■ Given records
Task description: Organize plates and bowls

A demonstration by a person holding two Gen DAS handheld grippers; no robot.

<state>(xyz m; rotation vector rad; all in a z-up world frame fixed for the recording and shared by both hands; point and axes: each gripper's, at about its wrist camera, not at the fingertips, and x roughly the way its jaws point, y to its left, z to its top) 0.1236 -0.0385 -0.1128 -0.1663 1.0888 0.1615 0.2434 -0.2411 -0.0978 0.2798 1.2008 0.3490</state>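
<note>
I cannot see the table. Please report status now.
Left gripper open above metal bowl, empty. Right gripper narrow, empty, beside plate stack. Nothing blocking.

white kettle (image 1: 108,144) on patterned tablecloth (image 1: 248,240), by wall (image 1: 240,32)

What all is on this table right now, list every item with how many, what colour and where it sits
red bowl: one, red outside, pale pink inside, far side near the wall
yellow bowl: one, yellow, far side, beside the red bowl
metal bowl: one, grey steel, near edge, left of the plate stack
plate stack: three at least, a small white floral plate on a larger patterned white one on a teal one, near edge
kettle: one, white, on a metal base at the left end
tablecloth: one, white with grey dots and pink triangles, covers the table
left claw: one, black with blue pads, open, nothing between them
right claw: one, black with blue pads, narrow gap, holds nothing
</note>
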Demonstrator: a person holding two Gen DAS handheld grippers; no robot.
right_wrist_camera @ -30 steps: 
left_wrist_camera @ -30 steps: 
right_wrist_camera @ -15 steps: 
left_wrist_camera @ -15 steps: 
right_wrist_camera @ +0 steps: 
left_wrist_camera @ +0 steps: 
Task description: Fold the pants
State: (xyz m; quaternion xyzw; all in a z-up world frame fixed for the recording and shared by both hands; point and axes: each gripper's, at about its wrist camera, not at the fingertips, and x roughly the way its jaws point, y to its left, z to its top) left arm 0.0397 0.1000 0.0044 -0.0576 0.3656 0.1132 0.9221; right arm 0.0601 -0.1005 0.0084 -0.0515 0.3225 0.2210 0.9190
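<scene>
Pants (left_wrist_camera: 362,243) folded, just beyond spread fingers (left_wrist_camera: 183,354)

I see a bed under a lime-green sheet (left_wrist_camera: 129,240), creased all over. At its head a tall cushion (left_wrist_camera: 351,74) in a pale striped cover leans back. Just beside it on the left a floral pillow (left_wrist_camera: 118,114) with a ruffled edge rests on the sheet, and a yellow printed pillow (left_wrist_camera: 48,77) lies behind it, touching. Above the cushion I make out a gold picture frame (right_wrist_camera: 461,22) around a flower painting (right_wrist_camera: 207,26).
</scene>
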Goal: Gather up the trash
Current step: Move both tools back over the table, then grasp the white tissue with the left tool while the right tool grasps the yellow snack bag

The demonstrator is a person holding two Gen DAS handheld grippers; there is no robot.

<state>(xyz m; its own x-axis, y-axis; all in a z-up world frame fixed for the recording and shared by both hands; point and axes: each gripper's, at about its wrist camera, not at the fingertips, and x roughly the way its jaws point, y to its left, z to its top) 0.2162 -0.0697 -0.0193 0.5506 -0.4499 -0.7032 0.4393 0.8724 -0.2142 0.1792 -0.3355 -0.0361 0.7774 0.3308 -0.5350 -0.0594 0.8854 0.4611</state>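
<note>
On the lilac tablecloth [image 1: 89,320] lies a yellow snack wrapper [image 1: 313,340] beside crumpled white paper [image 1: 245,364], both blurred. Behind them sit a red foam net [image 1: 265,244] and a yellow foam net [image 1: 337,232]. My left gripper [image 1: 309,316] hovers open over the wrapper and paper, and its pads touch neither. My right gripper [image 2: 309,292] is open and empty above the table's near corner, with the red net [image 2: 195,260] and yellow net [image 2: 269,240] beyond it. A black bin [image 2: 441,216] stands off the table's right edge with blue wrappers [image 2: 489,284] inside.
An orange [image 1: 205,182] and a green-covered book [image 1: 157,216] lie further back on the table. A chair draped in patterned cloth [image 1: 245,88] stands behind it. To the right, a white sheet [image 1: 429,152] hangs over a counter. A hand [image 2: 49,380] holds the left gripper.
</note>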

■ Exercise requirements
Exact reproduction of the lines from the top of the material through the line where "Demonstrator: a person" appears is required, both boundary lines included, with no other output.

■ The completed task
Task description: Organize plates and bowls

A demonstration by a person holding two Gen DAS handheld grippers; no robot.

<state>(xyz m; rotation vector rad; all in a z-up world frame fixed for the recording and shared by both hands; point and axes: each gripper's, at about its wrist camera, not at the fingertips, and x roughly the way its jaws point, y to its left, z to its top) 0.1236 -0.0385 -0.1128 -0.1663 1.0888 0.1615 0.2434 -0.2411 -0.0978 0.2798 1.2008 0.3490</state>
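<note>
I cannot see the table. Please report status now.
Left gripper open above metal bowl, empty. Right gripper narrow, empty, beside plate stack. Nothing blocking.

white kettle (image 1: 108,144) on patterned tablecloth (image 1: 248,240), by wall (image 1: 240,32)

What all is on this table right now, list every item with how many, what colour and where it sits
red bowl: one, red outside, pale pink inside, far side near the wall
yellow bowl: one, yellow, far side, beside the red bowl
metal bowl: one, grey steel, near edge, left of the plate stack
plate stack: three at least, a small white floral plate on a larger patterned white one on a teal one, near edge
kettle: one, white, on a metal base at the left end
tablecloth: one, white with grey dots and pink triangles, covers the table
left claw: one, black with blue pads, open, nothing between them
right claw: one, black with blue pads, narrow gap, holds nothing
</note>
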Demonstrator: a person holding two Gen DAS handheld grippers; no robot.

Besides the given answer, there is nothing more to add.